真に有効な「インクルーシブ教育」とは何か
こんな経験をした人がいるのではないか?
小学校の早い段階で、"ひまわり組"、"なかよし組"などのなんらかの障害をもった子供が所属するクラスが、併存する状況にある。
しかし、ともすれば、これは危惧すべき事態とも言える。
小学生はいわば、精神的にはまだ未発達の状態であり、これからの過程において、自分なりの考え方(自我)を確立させていく段階である。
そのような状況で、障害を持つ子供といわゆる「健常児」が併存する状況にいることはマイナスに作用することさえある。

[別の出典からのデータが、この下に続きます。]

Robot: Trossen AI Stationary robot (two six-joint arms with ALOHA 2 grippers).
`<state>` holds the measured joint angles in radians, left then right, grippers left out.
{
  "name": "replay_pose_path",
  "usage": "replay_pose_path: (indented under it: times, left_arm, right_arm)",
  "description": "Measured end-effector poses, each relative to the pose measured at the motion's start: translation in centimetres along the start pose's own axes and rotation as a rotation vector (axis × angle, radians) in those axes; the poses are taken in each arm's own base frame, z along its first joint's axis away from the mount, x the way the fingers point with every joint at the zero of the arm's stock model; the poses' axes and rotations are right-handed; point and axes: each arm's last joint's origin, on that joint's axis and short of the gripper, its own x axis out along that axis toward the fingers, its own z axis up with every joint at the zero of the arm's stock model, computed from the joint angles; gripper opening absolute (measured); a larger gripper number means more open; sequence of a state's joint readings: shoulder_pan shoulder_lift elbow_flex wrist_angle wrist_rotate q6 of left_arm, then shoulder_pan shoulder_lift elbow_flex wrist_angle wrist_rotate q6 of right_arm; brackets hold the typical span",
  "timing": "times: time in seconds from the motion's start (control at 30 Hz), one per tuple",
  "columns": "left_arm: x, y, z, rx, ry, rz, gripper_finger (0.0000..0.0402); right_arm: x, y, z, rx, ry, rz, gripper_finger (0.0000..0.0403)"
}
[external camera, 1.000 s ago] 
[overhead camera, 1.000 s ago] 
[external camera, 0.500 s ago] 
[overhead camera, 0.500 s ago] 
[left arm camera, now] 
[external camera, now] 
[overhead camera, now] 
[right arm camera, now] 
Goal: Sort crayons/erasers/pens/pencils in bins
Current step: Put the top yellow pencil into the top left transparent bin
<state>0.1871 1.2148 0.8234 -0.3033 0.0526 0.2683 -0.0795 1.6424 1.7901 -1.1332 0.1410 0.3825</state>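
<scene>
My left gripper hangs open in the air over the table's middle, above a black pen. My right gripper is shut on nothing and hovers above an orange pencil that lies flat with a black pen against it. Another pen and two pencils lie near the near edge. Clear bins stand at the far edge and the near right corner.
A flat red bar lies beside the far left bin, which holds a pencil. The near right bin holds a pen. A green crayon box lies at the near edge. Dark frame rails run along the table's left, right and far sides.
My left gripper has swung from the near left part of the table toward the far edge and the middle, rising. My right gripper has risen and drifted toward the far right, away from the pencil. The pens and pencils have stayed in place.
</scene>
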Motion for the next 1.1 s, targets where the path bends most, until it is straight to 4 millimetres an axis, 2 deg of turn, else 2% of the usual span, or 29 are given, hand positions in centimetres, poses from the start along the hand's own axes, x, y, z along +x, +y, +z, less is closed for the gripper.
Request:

いわゆる「健常児」は、障害者は忌避すべき存在であり、場合によっては、蔑みの対象になるという意識を、自分では気づかないうちに内包することにもなりかねない。
私の考えでは、本来的にインクルーシブ教育というものは、空間を共有する、いわば、受けて側の成熟がある程度遂げられていないと、成立するどころか、むしろ逆効果を招く場合すらある。
だから私は、小学校低学年などの早い段階でのインクルーシブ教育は、間違いであるどころか、害すらもたらす可能性があると主張したい。
インクルーシブ教育は、学生がある程度成熟した高等教育でこそ真価を発揮するものであり、それより以前に行われているものは、体裁を取っているだけであり、包括的な社会に向けて、あまり貢献をしていないのではないかと考える。
私たちは、ただキレイ事のみに目を向けるだけではなく、真に、障害をもった人が生きやすい社会に向けて環境を整えていくため、安易な方法に走ってはならない。